## INSTRUCTIONS TO FOLLOW
In the entries below, find each line bearing the string "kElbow" and copy it.

## Records excerpted from a collection
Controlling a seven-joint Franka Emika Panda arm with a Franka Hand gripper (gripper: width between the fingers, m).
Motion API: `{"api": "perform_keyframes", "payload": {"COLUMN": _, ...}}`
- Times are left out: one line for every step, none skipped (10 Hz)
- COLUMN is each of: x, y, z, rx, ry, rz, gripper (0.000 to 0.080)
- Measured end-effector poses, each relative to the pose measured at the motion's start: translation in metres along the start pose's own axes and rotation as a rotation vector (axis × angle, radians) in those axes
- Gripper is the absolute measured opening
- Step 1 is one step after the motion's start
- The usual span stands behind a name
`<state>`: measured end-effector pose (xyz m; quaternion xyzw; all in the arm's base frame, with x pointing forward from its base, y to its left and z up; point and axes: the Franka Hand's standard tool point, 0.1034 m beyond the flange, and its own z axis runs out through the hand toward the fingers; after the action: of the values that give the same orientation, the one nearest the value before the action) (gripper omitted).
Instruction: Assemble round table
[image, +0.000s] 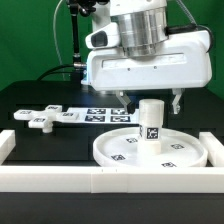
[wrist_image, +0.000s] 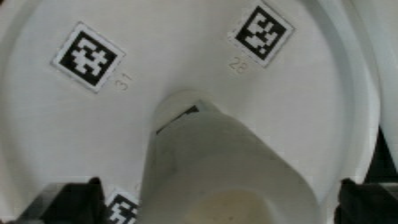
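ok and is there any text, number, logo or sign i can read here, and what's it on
No words, numbers or brand names are readable in either view.
Only signs: black-and-white square tags, patterns not letters, on the large white rimmed round disc, the short white cylindrical leg and the marker board.
Tags on the white cross-shaped foot: too small to make out.

Exterior view, position: off the arm, outside the white border rail (image: 110, 180), opposite the arm.
Exterior view, facing: slightly downward across the table.
Exterior view, range: middling, with the work area in frame.
Wrist view, facing: steeply down.
Wrist view, range: very near, the frame filled.
Shared ground: round disc (image: 150, 152) (wrist_image: 178, 50) and leg (image: 150, 122) (wrist_image: 231, 165).
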<state>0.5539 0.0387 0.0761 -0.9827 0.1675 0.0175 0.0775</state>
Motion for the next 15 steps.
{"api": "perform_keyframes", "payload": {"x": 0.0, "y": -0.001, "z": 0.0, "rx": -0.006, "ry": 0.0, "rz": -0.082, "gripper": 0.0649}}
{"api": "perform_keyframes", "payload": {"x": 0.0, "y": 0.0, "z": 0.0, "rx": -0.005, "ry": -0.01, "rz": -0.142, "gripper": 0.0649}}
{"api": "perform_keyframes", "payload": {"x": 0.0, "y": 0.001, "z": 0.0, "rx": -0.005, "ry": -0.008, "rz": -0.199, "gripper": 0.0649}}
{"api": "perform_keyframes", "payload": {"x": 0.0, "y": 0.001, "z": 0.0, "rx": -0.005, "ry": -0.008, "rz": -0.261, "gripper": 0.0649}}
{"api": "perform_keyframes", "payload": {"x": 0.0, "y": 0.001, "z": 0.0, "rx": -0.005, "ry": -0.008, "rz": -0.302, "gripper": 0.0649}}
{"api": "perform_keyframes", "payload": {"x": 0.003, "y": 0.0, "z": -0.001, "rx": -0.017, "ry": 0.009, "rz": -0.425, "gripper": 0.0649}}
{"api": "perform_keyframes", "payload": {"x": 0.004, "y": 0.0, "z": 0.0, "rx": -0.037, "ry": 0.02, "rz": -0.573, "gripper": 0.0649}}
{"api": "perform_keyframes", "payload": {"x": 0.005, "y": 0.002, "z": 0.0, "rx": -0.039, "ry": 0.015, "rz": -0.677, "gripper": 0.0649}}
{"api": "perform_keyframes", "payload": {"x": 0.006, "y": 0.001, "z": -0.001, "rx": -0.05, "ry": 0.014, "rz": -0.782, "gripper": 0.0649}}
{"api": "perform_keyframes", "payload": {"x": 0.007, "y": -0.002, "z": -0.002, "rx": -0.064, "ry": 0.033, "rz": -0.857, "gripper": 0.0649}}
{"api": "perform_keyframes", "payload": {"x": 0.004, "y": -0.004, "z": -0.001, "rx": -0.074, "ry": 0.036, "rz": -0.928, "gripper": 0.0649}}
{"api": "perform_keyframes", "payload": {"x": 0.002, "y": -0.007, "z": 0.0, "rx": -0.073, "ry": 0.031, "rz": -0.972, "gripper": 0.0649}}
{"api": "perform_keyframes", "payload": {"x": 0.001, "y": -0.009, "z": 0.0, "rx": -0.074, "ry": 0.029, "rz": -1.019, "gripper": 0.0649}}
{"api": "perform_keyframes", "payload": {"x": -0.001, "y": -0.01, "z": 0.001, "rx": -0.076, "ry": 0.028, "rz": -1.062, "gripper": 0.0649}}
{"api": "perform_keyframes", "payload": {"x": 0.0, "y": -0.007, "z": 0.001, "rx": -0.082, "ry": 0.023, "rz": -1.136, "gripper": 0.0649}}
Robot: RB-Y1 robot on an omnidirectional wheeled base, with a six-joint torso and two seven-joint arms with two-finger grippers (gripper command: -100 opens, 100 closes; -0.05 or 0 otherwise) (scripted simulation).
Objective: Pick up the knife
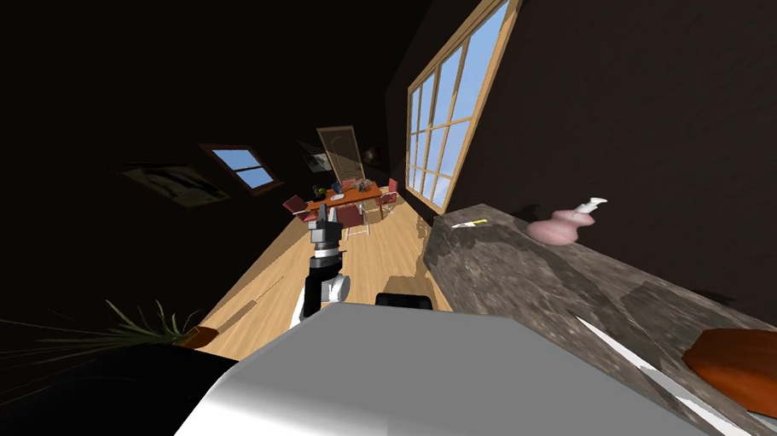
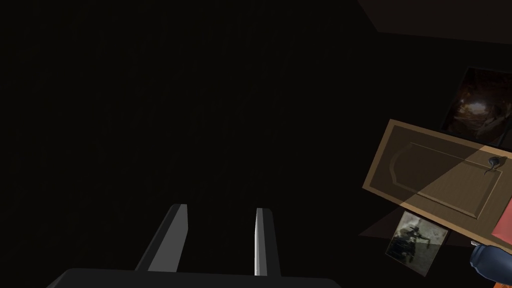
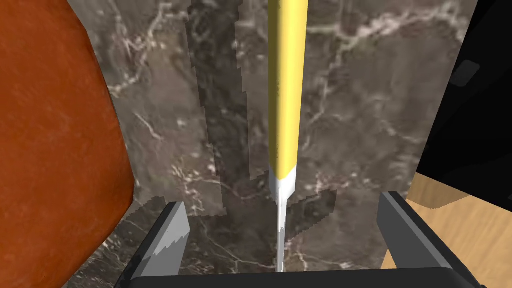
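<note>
Our right gripper (image 3: 282, 200) hangs open astride the knife (image 3: 286, 100), which lies on the tabletop (image 3: 360, 90) beside an orange slab (image 3: 55, 140). Its long axis runs straight ahead between the fingers, blade nearest. The left gripper (image 1: 324, 220) is well apart.

Head camera looks steeply down and forward, rolled. Right wrist camera hangs close over the marble surface (image 3: 350, 100), aimed along the right end effector (image 3: 282, 202). These 2 views share that surface and the orange-brown slab (image 3: 55, 140) beside the end effector. Left wrist camera faces a dark wall beyond the left end effector (image 2: 222, 210), with a door (image 2: 440, 180) far off.
</note>
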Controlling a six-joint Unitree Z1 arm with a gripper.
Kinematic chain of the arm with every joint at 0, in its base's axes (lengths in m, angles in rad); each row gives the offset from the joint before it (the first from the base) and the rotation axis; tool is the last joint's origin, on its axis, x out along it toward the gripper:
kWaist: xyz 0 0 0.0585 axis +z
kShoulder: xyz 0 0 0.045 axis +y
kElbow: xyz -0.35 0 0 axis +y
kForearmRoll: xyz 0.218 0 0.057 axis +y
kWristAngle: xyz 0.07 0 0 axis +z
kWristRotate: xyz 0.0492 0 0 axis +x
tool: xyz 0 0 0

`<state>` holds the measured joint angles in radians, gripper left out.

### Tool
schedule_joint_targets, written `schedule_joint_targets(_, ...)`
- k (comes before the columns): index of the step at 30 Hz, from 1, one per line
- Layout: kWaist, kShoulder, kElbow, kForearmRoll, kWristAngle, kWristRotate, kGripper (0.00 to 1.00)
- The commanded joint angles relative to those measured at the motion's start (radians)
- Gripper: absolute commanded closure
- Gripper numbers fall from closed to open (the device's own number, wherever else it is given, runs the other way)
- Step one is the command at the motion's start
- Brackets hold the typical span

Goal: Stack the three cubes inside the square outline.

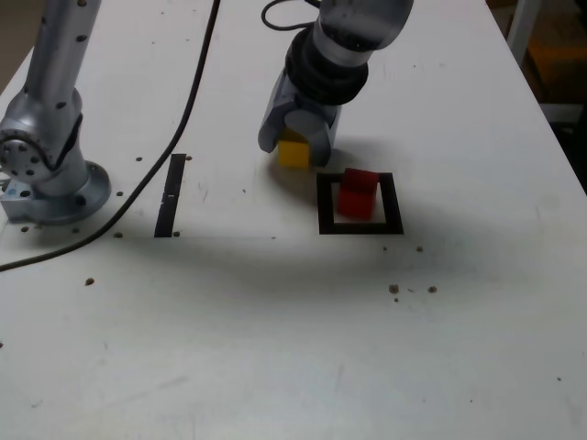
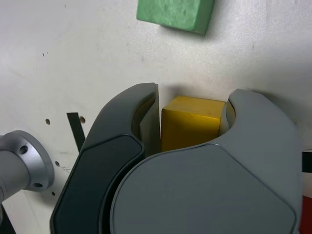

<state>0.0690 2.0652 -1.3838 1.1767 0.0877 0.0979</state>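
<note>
The yellow cube [image 1: 293, 154] rests on the white table just outside the square outline [image 1: 324, 203], off its far-left corner in the exterior view. My gripper [image 1: 295, 145] reaches down over the yellow cube and is shut on it. In the wrist view both jaws press the sides of the yellow cube [image 2: 191, 123], with the gripper [image 2: 192, 105] around it. Inside the outline stands the red cube [image 1: 357, 194]. Beyond the gripper in the wrist view, the green cube [image 2: 174, 13] lies on the table; in the exterior view the arm hides it.
The arm's silver base [image 1: 46, 179] stands at the exterior view's left, with a black cable [image 1: 188, 110] running past it. A straight black strip [image 1: 170, 194] lies between the base and the outline. Small dark specks dot the table.
</note>
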Motion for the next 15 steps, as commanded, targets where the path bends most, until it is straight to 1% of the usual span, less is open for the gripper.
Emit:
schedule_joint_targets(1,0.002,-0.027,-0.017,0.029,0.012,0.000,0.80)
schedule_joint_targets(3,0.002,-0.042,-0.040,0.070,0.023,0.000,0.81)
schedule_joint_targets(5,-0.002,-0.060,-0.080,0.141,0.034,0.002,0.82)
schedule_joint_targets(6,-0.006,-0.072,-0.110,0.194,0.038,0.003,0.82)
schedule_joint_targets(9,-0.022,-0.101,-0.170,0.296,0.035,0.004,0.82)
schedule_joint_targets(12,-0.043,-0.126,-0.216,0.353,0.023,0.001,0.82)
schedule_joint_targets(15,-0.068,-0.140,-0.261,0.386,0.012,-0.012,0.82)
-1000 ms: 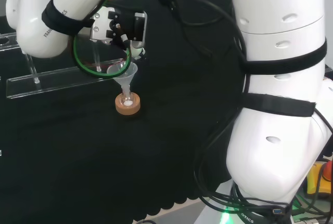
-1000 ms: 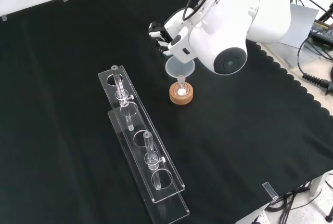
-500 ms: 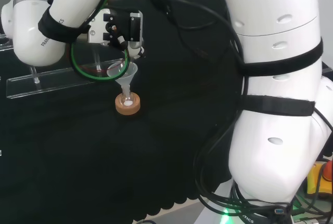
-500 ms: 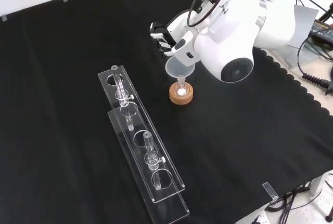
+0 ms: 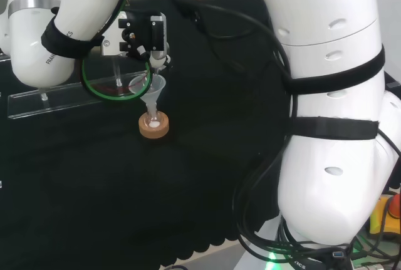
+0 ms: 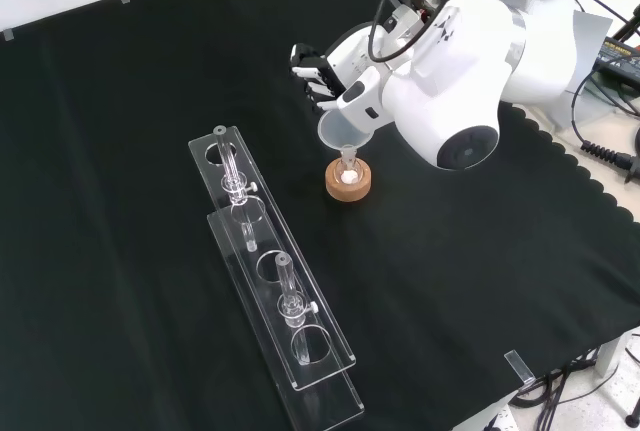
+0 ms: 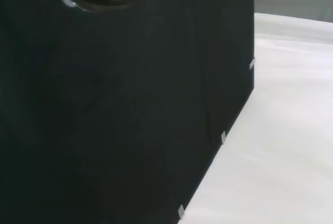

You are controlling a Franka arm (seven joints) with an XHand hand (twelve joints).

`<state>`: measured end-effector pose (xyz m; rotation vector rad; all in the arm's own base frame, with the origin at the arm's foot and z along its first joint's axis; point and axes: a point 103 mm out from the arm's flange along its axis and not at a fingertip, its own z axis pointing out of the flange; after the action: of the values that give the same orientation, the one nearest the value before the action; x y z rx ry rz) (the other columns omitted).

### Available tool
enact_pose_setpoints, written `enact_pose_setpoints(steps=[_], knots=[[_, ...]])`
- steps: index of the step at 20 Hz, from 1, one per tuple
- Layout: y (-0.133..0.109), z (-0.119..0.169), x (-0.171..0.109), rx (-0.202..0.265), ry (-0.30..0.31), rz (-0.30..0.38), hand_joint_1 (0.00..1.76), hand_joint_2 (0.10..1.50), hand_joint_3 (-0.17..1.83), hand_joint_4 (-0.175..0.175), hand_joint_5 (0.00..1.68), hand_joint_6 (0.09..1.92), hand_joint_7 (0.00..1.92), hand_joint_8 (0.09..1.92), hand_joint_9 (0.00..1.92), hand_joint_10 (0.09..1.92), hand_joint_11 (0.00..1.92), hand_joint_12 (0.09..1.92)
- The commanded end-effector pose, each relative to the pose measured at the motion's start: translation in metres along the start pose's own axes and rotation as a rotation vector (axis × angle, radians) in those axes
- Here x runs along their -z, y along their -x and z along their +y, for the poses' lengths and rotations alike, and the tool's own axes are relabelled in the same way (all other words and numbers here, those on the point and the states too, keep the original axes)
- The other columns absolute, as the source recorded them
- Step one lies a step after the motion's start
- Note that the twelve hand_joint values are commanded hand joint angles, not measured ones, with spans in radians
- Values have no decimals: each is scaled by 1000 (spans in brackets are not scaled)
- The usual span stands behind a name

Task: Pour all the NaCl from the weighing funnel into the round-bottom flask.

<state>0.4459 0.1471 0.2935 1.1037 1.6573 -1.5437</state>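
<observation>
Right, the hand (image 6: 318, 69) hangs over the upright funnel (image 6: 345, 129), fingers curled on the weighing funnel (image 5: 161, 62), which tips steeply, stem down toward that wide mouth; most of it is hidden. Below, the round-bottom flask (image 6: 348, 176) on its cork ring (image 6: 361, 191) shows white inside.

The robot hand (image 5: 143, 34) hangs just above the funnel (image 5: 155, 91) standing in the flask (image 5: 153, 121).
</observation>
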Motion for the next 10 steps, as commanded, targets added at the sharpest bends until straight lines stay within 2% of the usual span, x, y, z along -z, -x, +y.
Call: enact_pose_setpoints(steps=[1, 10], knots=[[1, -1, 1, -11, -8, -13, 1105, 784, 459, 175, 1215, 697, 1160, 436, 1383, 129, 969, 974], [2, -2, 2, -12, 1, 9, 1105, 783, 460, 175, 1215, 697, 1161, 435, 1385, 127, 972, 974]])
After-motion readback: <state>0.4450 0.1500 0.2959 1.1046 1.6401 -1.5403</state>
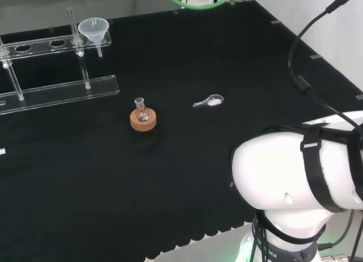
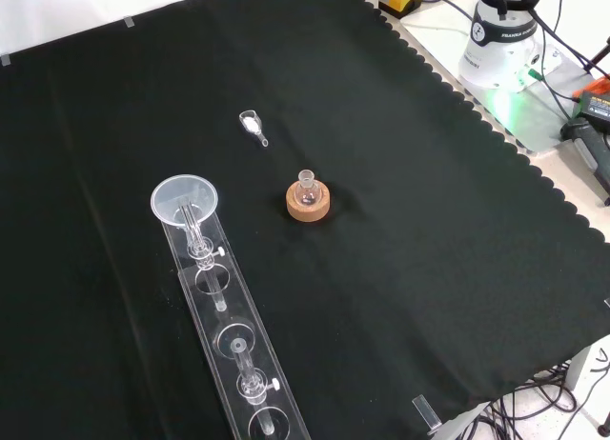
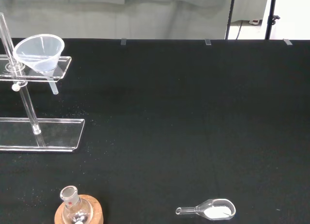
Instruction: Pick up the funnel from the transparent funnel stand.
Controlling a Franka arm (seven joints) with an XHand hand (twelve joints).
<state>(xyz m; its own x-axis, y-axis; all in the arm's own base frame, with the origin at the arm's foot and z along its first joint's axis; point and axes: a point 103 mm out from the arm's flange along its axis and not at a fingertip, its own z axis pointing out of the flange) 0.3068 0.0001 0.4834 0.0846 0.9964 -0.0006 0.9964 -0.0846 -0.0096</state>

## SOLUTION FOR THIS TASK
kElbow: xyz -0.35 0 0 axis +y
- Layout: kWaist, kShoulder, kElbow, kForearmRoll, kWristAngle, kWristRotate, kGripper (0.00 to 1.00)

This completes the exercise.